The agency said its order marked the end of the “emergency” phase of the Feb. 3 derailment and the beginning of long-term remediation phase in the East Palestine area.

Norfolk Southern CEO Alan Shaw reiterated promises to restore the site and invest in the community.

“From day one, I’ve made the commitment that Norfolk Southern is going to remediate the site, we’re going to do continuous long-term air and water monitoring, we’re going to help the residents of this community recover, and we’re going to invest in the long-term health of this community. And we’re going to make Norfolk Southern a safer railroad,” he told reporters.

Jeff Zalick, who lives with his 100-year-old mother just a few blocks from where the derailment happened, said he’s waiting for the home to be cleaned before moving back.

He wants the railroad to cover the costs. “They’re going to pay for it. There’s no ifs or buts,” he said.

The walls need scrubbing, and he wants to install air purifiers before allowing his mom to return. There’s still a chemical smell inside, although it’s nowhere as bad as it was a week ago, he said.

“I just want to make sure she’s safe,” he said. “She’s ready to come home. She cries every day.”

EPA’s move to compel Norfolk Southern to clean up came nearly three weeks after more than three dozen freight cars — including 11 carrying hazardous materials — derailed on the outskirts of East Palestine, near the Pennsylvania state line, prompting an evacuation as fears grew about a potential explosion of smoldering wreckage.

Officials seeking to avoid the danger of an uncontrolled blast chose to intentionally release and burn toxic vinyl chloride from five rail cars, sending flames and black smoke again billowing high into the sky. That left people questioning the potential health impacts for residents in the area and beyond, even as authorities maintained they were doing their best to protect people.

Ohio Gov. Mike DeWine assured residents that they will not be left to handle the aftermath on their own once the news cameras leave and public attention turns elsewhere.

“We understand that it’s not just about today, it’s not just about two weeks from now,” he said. “People have long-term concerns. and we’re going to do everything we can to stay at this.”

Already, 4,600 yards of contaminated soil and 1.1 million gallons of contaminated water have been removed, DeWine said. But he said Norfolk Southern had failed to address the contaminated soil underneath its tracks before repairing them and running freight again. He said the company would have to take the tracks back up and remove the soil.

Pennsylvania Gov. Josh Shapiro blasted Norfolk Southern over what he called its “failed management of this crisis,” saying the company chose not to take part in a unified incident command, and provided inaccurate information and conflicting modeling data.

“The combination of Norfolk Southern’s corporate greed, incompetence, and lack of concern for our residents is absolutely unacceptable to me,” said Shapiro, appearing at the news conference in East Palestine with Regan, DeWine and other officials.

Shapiro said his administration had made a criminal referral of Norfolk Southern to the Pennsylvania attorney general’s office, while DeWine said Ohio’s attorney general had also launched an investigation.

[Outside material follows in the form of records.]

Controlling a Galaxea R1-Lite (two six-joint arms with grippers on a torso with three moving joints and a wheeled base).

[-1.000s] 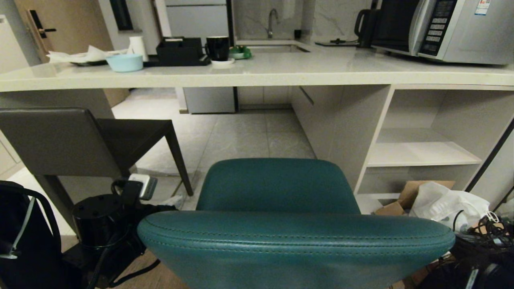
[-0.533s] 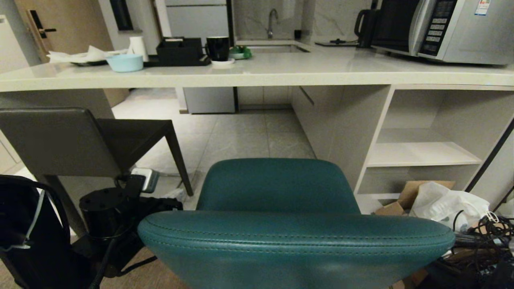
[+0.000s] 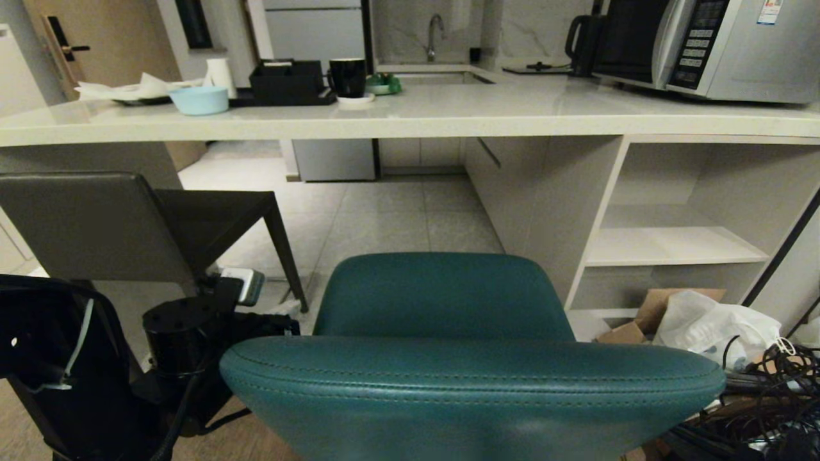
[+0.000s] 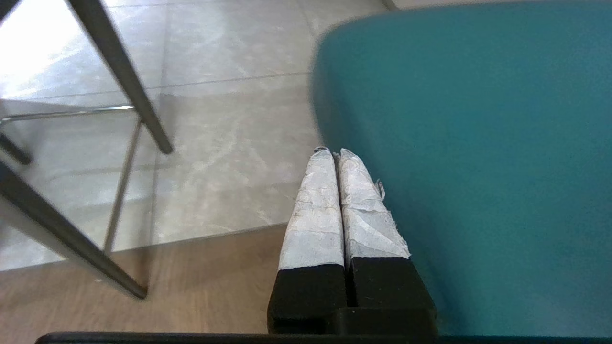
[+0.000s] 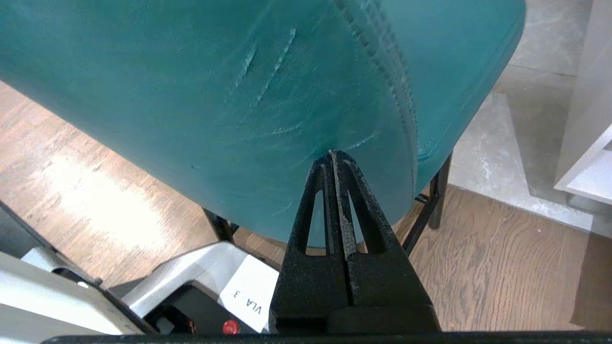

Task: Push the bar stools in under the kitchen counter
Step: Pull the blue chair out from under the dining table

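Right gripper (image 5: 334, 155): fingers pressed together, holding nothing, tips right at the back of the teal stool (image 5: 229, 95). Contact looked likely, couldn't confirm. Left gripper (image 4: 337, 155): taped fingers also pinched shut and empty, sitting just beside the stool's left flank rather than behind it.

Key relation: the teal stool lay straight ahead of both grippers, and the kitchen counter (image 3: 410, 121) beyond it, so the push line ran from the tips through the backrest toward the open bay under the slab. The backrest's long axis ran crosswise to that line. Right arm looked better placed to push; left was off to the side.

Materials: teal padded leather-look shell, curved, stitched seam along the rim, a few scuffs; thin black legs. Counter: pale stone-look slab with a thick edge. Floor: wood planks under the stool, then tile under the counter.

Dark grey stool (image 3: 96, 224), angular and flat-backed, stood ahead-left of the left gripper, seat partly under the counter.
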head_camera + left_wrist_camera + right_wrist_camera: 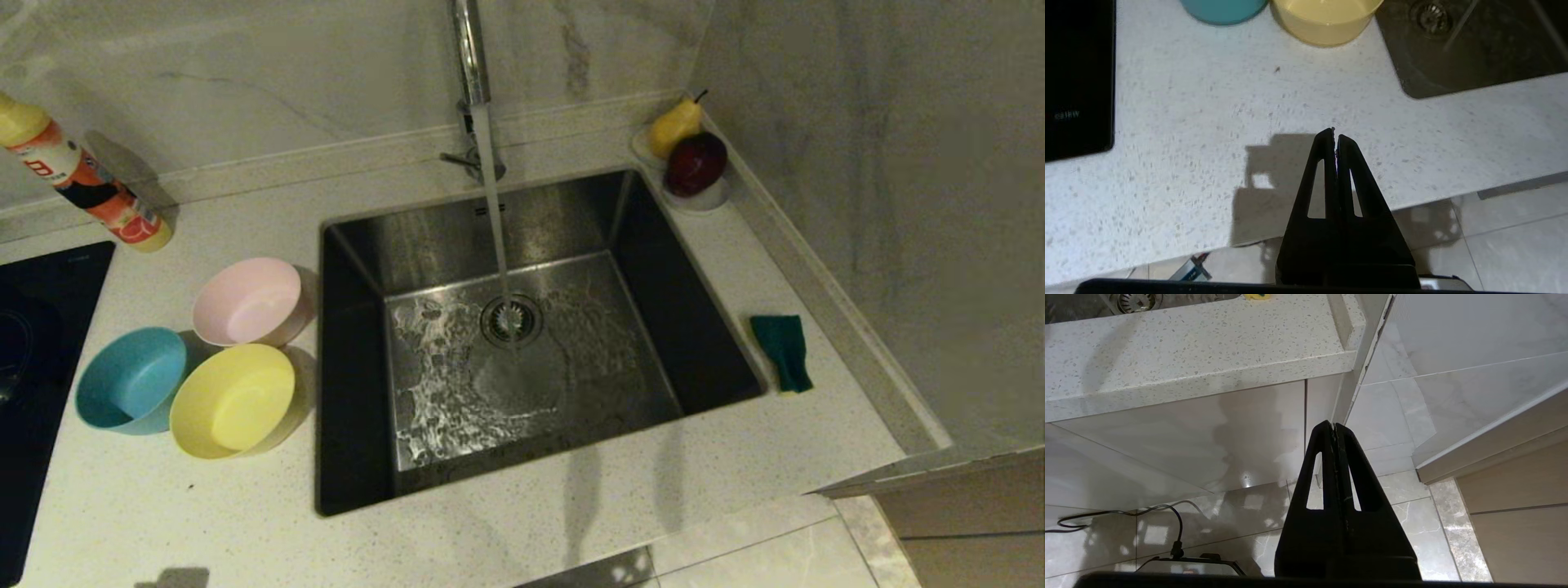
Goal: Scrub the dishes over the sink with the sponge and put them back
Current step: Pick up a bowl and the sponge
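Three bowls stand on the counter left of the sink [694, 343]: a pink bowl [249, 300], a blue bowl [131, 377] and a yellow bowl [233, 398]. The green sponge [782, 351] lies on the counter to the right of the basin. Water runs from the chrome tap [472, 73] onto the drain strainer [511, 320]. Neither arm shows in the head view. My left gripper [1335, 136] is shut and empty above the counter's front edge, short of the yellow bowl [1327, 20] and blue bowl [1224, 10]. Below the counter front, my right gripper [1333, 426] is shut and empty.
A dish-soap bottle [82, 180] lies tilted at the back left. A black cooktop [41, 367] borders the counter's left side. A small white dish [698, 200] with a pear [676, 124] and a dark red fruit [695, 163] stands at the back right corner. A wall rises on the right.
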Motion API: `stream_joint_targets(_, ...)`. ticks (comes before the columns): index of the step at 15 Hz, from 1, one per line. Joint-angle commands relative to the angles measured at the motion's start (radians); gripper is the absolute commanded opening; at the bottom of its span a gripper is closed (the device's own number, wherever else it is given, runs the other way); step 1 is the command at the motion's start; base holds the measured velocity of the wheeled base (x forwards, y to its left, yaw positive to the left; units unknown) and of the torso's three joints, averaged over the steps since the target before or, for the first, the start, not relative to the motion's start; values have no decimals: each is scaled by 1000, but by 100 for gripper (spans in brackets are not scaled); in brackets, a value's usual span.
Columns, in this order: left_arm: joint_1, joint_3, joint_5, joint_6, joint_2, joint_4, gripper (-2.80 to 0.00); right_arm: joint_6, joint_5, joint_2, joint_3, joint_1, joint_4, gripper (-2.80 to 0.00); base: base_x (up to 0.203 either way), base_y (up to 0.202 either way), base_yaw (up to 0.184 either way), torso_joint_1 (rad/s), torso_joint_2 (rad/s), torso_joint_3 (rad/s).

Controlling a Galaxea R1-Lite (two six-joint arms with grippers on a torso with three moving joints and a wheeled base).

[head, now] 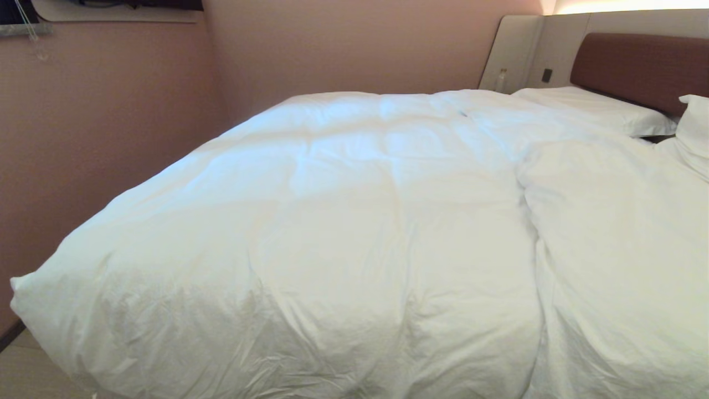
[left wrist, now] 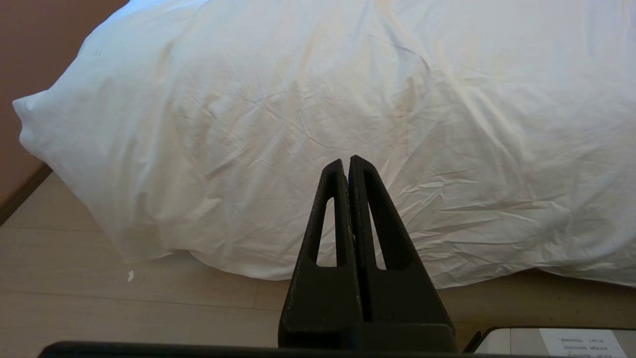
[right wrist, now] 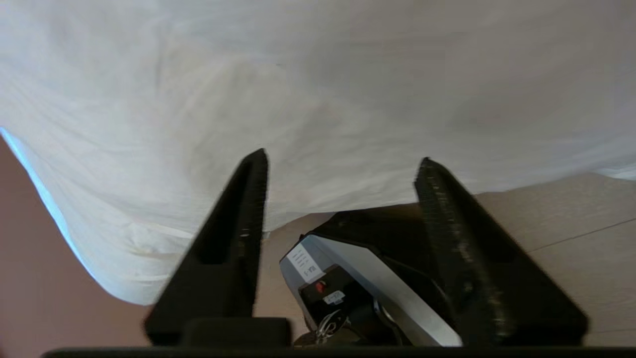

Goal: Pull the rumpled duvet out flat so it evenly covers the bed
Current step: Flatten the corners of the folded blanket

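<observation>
Duvet [head: 343, 221] rumpled, right claw [right wrist: 340, 166] open, label [right wrist: 304, 262] unreadable

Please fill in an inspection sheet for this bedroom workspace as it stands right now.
Surface: bed almost wholly under white bedding; only the brown headboard and beige side panels show.
Job's things: duvet spread over most of the bed, its foot edge hanging toward the floor; a deep fold runs along its right part.
Clutter: two pillows, one flat, one at the frame's right edge; a small bottle by the panel.
Grippers: left gripper shut, empty, facing the duvet's hanging edge; right gripper open, empty, before the duvet.
Cables: nothing seen.
Surroundings: pink walls, pale wood floor, robot base below.
</observation>
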Motion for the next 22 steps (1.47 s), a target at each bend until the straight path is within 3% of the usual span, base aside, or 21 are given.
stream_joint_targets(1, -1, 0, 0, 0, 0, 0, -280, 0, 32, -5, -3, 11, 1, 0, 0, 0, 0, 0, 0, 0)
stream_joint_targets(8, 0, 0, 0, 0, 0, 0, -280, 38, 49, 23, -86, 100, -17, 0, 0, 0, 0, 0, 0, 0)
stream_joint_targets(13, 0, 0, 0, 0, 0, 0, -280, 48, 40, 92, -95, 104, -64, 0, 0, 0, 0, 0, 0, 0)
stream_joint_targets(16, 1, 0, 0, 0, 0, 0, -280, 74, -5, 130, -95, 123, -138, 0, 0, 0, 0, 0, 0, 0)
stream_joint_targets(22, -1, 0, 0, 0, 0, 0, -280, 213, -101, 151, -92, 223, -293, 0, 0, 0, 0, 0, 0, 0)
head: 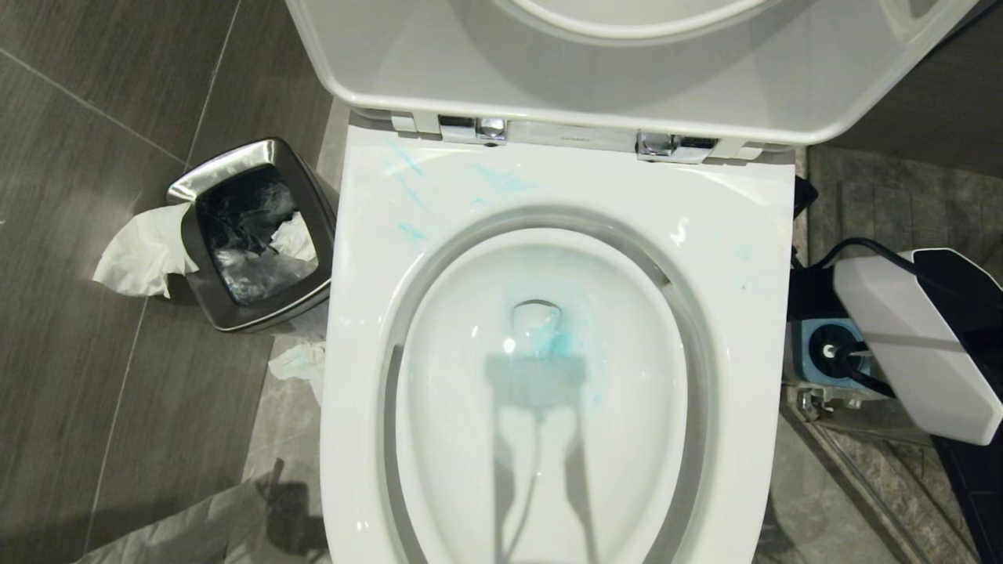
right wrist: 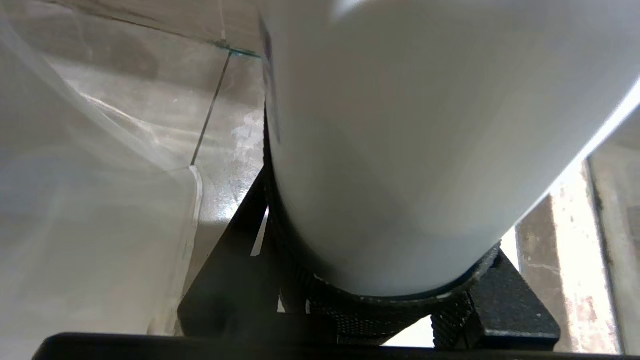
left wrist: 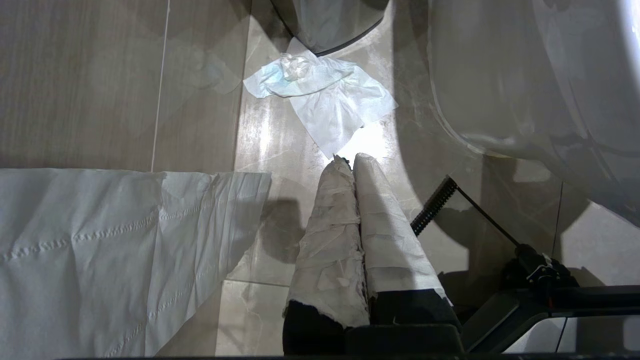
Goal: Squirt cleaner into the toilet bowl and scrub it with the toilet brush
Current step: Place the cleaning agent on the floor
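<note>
Centre of the head view, toilet bowl [head: 729, 258]: white, seat and lid raised against the top edge, filling the frame from middle to bottom.
Left of the bowl, steel waste bin [head: 235, 305]: dark liner, white tissue [head: 141, 251] draped over its left rim.
Right edge, right gripper [right wrist: 385, 295]: black fingers part-spread and clamped around a wide smooth white bottle [right wrist: 420, 150].
Right of the bowl, toilet brush holder [head: 815, 352]: blue top, black hole, partly behind the arm.
Lower centre of the left wrist view, left gripper [left wrist: 352, 159]: paper-wrapped fingers [left wrist: 332, 225] pressed together, empty, above floor tiles and crumpled tissue.
Bowl rim and water, cleaner [head: 501, 182]: turquoise smears upper left of the rim, tint around the drain.
</note>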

EPA said it has tested indoor air quality at 550 homes so far, with outside air being monitored via aircraft, mobile vans and stationary instruments. “I feel very confident in the technology that we’ve deployed,” he said.

Still, Regan said he is not sure if EPA is testing for dioxin, a carcinogen, as some lawmakers and advocates have requested.

Under the so-called Superfund law, EPA has authority to direct those responsible for contamination or hazardous waste to clean it up. EPA can fine the railway up to $70,000 a day if the work is not completed. EPA can also do the work itself if necessary and bill Norfolk Southern triple its costs.

Separately, Transportation Secretary Pete Buttigieg announced a package of reforms on Tuesday and called on railroad operators to take immediate steps to improve safety, such as accelerating the planned upgrade of tank cars.